Eager load fields dynamically requested for Django REST Framework
Project description
DRF Eager Fields
This library provides a dynamically fields selection and prefetching at the same time, in order to improve the response performance in Django REST Framework.
Overview
This library has the primary scope to handle the eager loading while providing a dynamic, nested, run-time selection of the fields to display. It's similiar to drf-dynamic-fields and drf-flex-fields great libraries, with the main aim of improving the poor database perfomances achieved when the fields to return are evaluted runtime and thus it's not possible to hardcode a prefetchable queryset. It uses the capabaility of the "Prefetch" class of Django ORM to build the queryset on the fly.

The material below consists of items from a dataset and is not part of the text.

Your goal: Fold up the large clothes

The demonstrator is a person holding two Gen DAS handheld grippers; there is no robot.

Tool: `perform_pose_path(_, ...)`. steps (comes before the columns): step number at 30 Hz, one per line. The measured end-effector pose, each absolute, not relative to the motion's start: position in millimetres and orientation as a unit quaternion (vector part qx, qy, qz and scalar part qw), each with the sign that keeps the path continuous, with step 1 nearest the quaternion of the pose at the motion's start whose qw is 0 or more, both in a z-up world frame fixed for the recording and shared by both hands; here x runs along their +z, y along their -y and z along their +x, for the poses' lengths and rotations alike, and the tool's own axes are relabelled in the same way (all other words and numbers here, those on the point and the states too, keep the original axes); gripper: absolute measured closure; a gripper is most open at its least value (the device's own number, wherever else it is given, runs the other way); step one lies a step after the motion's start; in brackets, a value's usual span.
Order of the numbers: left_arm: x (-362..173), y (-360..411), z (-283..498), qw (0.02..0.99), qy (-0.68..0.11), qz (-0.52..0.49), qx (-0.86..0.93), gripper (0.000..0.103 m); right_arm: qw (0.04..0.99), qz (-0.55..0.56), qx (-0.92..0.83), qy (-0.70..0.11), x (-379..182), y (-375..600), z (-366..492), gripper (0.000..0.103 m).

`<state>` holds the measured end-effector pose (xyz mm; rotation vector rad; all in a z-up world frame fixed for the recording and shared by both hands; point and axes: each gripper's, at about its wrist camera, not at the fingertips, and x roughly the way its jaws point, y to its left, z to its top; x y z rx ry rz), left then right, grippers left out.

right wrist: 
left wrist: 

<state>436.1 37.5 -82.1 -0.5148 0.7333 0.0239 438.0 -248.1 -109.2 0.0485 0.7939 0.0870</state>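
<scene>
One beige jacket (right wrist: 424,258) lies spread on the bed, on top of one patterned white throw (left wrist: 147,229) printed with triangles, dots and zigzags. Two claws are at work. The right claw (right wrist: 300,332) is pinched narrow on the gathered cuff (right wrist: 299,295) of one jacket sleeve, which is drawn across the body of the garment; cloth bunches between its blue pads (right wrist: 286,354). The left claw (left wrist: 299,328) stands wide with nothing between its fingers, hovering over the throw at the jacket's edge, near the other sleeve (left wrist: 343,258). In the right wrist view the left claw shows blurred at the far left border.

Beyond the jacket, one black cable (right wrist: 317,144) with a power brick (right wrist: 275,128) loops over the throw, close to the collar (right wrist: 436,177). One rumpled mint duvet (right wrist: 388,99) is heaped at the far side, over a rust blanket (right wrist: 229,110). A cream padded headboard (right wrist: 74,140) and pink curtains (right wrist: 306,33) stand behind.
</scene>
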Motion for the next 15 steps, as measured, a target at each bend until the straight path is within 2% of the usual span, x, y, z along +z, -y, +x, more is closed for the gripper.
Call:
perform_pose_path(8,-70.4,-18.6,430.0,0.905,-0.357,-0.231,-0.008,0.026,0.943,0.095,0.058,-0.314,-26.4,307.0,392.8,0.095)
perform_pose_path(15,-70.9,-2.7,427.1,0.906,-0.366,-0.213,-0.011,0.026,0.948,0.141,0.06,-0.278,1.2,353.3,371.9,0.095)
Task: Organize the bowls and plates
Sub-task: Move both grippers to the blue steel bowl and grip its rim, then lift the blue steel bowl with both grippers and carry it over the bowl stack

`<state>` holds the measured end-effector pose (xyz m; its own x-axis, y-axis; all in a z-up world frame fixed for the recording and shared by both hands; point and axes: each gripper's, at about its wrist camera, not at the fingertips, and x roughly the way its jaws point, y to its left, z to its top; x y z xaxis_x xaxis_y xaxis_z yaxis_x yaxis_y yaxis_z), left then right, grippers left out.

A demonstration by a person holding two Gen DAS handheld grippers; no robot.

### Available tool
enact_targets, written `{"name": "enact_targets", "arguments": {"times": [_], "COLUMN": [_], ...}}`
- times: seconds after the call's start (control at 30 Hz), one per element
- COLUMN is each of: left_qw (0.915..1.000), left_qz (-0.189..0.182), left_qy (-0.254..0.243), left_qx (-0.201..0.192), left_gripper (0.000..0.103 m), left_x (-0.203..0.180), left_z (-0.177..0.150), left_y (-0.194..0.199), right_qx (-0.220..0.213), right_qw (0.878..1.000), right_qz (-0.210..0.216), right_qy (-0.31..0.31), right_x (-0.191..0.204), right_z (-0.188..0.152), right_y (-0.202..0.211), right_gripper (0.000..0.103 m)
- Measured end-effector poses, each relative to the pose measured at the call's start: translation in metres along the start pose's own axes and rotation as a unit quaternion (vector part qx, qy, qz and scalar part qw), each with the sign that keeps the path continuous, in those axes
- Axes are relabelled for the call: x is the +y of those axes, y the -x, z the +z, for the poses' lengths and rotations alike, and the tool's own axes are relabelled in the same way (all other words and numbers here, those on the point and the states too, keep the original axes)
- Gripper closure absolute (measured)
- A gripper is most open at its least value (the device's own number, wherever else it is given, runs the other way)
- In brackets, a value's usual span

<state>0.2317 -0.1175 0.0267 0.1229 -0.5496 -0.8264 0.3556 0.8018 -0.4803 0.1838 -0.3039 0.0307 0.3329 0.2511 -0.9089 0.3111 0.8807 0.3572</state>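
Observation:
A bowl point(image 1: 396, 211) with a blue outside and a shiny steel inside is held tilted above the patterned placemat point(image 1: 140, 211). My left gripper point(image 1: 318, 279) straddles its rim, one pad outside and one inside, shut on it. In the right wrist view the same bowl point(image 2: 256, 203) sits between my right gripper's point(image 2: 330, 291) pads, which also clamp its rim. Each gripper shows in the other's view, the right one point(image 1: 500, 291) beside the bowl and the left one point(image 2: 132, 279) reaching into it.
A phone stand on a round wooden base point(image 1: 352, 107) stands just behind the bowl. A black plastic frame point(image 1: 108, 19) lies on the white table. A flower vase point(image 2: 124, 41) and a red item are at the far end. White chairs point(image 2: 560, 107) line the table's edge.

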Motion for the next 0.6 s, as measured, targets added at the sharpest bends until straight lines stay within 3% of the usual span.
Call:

I'd liked to name this library dfr-extra-fields but the name had been already stolen :disappointed: :smile:
Features:
- dynamical nested fields selection
- dynamical nested fields exclusion
- optional Json to represent the wanted response structure
- works with model serializers and standard ones
- setup the response inside the view for a complete serializers reusability
- prefetching of dynamically selected fields to decouple the number of queries (fix the N+1 problem)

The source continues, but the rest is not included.